Prime Minister Helen Clark says the coup threatening Fiji "doesn't make any sense" and is appealing to its military chief to protect his reputation and step back from plunging the country into turmoil.

"[Commodore] Frank Bainimarama was very well thought of after the 2000 coup when he himself took a very strong position against the coupsters who tried to kill him, and he barely escaped with his life," she told reporters this afternoon outside her Mt Eden home.

"Now why would he want to destroy his reputation now, as the man who took Fiji down again?

"This doesn't make any sense and we say to the Commander, there is still time to restore your reputation, engage with the [Fiji] Government as you strongly implied you would at the meeting at Government House in Wellington."

Helen Clark said that in anticipation of "an appalling thing happening", it seemed that many people had cleared out of Suva, although there had by mid-afternoon not yet been any reports of soldiers in the streets.
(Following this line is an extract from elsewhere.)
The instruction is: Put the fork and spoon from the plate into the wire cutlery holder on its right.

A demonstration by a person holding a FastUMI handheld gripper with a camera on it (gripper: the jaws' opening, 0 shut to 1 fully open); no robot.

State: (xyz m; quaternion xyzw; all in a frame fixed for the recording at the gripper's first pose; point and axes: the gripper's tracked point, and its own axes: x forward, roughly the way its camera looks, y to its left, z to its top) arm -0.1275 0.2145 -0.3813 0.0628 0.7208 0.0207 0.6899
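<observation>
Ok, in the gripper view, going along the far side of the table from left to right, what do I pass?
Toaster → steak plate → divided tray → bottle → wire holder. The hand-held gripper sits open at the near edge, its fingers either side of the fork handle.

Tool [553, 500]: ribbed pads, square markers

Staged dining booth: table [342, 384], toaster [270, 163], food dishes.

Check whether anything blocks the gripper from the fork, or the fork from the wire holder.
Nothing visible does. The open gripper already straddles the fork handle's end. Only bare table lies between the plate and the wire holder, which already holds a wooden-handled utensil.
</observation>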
"I'm told the streets are very very quiet, a lot of businesses are closed, the Prime Minister [Laisenia Qarase] is not in town, and [there is] a sports event between the police and military _ as bizarre as that may seem _ which people have gone off to."
Asked what action New Zealand may take to safeguard or evacuate its nationals, Helen Clark ruled out any military or police intervention but said the Government had been talking for some time with Australia about "contingency arrangements" which she refrained from disclosing.

"The focus of our attention has been in trying to facilitate a way through this." she said.

"Clearly the Government of Fiji left the meeting in Wellington with the attitude that something could be done; the Commander went away and took a completely different view. Our focus has been on trying to prevent what we think will be a disaster for Fiji."

Australia has sent three naval ships towards Fiji to evacuate its citizens in the event of a coup.

An Australian army helicopter on one of the ships crashed into the sea south of Fiji late on Wednesday, killing one Australian soldier and fanning the Fiji military's fears of foreign intervention.

Pacific Island Forum foreign ministers are meeting in Sydney today to discuss the crisis under the same regional pact that enabled Australia to lead a mission into the Solomon Islands.

Australia, Britain and New Zealand have advised their nationals against travelling to Fiji and the UN Security Council has expressed concern.

Two Australian warships, HMAS Kanimbla and HMAS Success, continue to sit in waters near Fiji awaiting any full scale evacuation.

The frigate HMAS Newcastle, which had also been in the area, is now on its way to Noumea carrying the body of the Australian pilot who died Wednesday's Black Hawk helicopter crash aboard the Kanimbla.

Seven of the injured are also aboard. From Noumea, an RAAF C-130 Hercules will bring them back to Australia, arriving tomorrow night.

Australian Foreign Minister Alexander Downer says he's uncertain whether a threatened coup will go ahead in Fiji, as he prepares for crisis talks with his regional counterparts.

Mr Downer will is attending a meeting of Pacific Forum foreign ministers in Sydney amid a looming deadline set by Fiji's military for the government to meet a series of demands.

Mr Downer said he had no indication of whether the commander would go ahead with his latest threat.

"We don't know whether he will. He's obviously laid down a deadline and he's done that before," he told ABC radio.

"I simply don't know what he will do when the time comes.

"Every effort has been made to try to conciliate him and try to talk him out of mounting a coup, to explain to him that there will be consequences for Fiji in terms of its international relationships."

Mr Downer agreed that Commodore Bainimarama had shown scant interest in backing down.

"The prime minister of Fiji, democratically elected not once but twice ... he's making concessions to a military commander who's been elected by nobody who ... is making demands out of the barrel of a gun, so it is very disturbing," he said.